James Nachtwey
aus Wikipedia, der freien Enzyklopädie
James Nachtwey (* 1948 in Syracuse, N. Y., andere Quellen: Massachusetts) ist ein amerikanischer Dokumentarfotograf, Kriegsberichterstatter und Fotojournalist.
Nachtwey zählt zu den bedeutendsten Vertretern der zeitgenössischen Dokumentarfotografie, insbesondere der Kriegsfotografie.
Inhaltsverzeichnis |
[Bearbeiten] Biographie
Nachtwey wuchs auf in Leominster, Massachusetts, USA und studierte Kunstgeschichte (Art History) und Politikwissenschaft (Political Science) in Dartmouth von 1966–1970. Nach dieser Zeit arbeitete er auf Handelsschiffen und als Lastwagenfahrer; etwa 1972 entschloss er sich – unter Einfluss der Studentenbewegung und des Vietnamkriegs – Fotograf zu werden. Dieses Ziel verfolgte er über nahezu zehn Jahre, jedoch vorerst ohne Bilder zu publizieren; während dieser "Vorbereitungszeit" brachte sich Nachtwey die Fotografie autodidaktisch bei durch das Studium von Fotobüchern und Dunkelkammerarbeit; zu den Fotografen, deren Arbeiten er studierte, gehören u.a. Henri Cartier-Bresson, William Eugene Smith, Josef Koudelka und Don McCullin.

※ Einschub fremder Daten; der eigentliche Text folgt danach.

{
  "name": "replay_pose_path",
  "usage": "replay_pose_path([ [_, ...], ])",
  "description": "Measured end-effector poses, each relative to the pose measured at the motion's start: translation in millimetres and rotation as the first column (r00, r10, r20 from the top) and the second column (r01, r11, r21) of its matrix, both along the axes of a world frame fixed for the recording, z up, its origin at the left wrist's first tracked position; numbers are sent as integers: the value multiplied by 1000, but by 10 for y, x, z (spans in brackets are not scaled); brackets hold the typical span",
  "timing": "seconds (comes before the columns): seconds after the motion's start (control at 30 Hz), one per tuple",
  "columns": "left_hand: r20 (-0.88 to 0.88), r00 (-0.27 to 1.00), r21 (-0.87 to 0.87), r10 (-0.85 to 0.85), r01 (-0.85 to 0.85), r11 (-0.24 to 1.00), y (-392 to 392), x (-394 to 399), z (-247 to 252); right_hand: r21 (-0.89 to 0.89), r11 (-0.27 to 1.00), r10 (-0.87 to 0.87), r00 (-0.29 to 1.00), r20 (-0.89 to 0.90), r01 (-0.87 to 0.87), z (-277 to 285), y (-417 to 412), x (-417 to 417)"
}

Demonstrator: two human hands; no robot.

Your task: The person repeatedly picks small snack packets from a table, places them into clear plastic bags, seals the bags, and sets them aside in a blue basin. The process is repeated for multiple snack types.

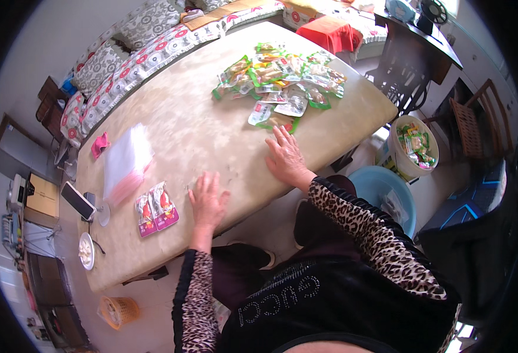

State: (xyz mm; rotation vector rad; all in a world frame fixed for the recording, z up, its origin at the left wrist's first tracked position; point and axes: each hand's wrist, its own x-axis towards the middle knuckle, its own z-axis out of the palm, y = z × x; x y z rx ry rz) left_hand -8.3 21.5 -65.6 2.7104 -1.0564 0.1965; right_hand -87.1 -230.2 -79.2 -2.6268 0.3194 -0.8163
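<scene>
My right hand (287, 158) reaches over the beige tabletop (184, 137), its fingertips at the near edge of a green-and-clear food packet (277, 120); whether they touch it I cannot tell. Beyond that lies a loose heap of similar sealed snack packets (281, 75). My left hand (208, 198) is over the table near its front edge, fingers apart and holding nothing. To its left lie two purple-and-silver snack pouches (156, 209), side by side. Farther left is a stack of clear plastic bags (129, 161) with pink ends, beside a crumpled pink cloth (100, 145).
A phone (78, 200) on a stand and a white plate (86, 251) holding pale pieces occupy the table's left end. On the floor are an orange basket (122, 311), a blue tub (384, 187) and a white bucket (393, 150) of packets. A patterned sofa (153, 61) lines the far side.
</scene>
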Motion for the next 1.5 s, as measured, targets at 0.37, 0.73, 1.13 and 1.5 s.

Zunächst lernte er den Alltag eines Reporters kennen als Assistent eines Nachrichten-Redakteurs bei der US-Fernseh-Gesellschaft NBC in New York. Ab 1976 fotografierte er selbst erstmals regionale Ereignisse in New Mexico; ab 1980 arbeitete er dann als freier Fotograf in New York.
Seine erste Fotoreportage entstand 1981 in Nordirland, wo er die Unruhen in Belfast dokumentierte. Nachtwey arbeitet seit dieser Zeit fast ausschließlich in den jeweiligen Krisengebieten der Welt unter dem Motto des "Witness" ("I have been a witness, and these pictures are my testimony. The events I have recorded should not be forgotten and must not be repeated"). Was ihn antreibt, ist nach eigenen Aussagen die Suche nach einem Antidot gegen Krieg und die Hoffnung darauf, etwas verändern zu können.
In den achtziger Jahren bereiste er dann als Dokumentarfotograf die lateinamerikanischen Länder (El Salvador, Nicaragua, Guatemala, Brasilien u.a.), den Nahen Osten (Libanon, Israel und die besetzten Gebiete (West Bank), Kurdistan u.a.) sowie Afrika (Ruanda, Somalia, Südafrika (1994) u.a.).
Anschließend folgten zahlreiche Reisen in das Gebiet der ehemaligen Sowjetunion und die Länder des Ostblocks wie Bosnien, Rumänien und Tschetschenien. Auch in Afghanistan entstand 1996 eine Fotodokumentation des Krieges. In Asien entstanden zunehmend Reportagen, die sich mit der Armut und den Lebensumständen der dortigen Bevölkerung beschäftigten (Indonesien, Thailand, Indien, Sri Lanka, Philippinen, Südkorea u.a.)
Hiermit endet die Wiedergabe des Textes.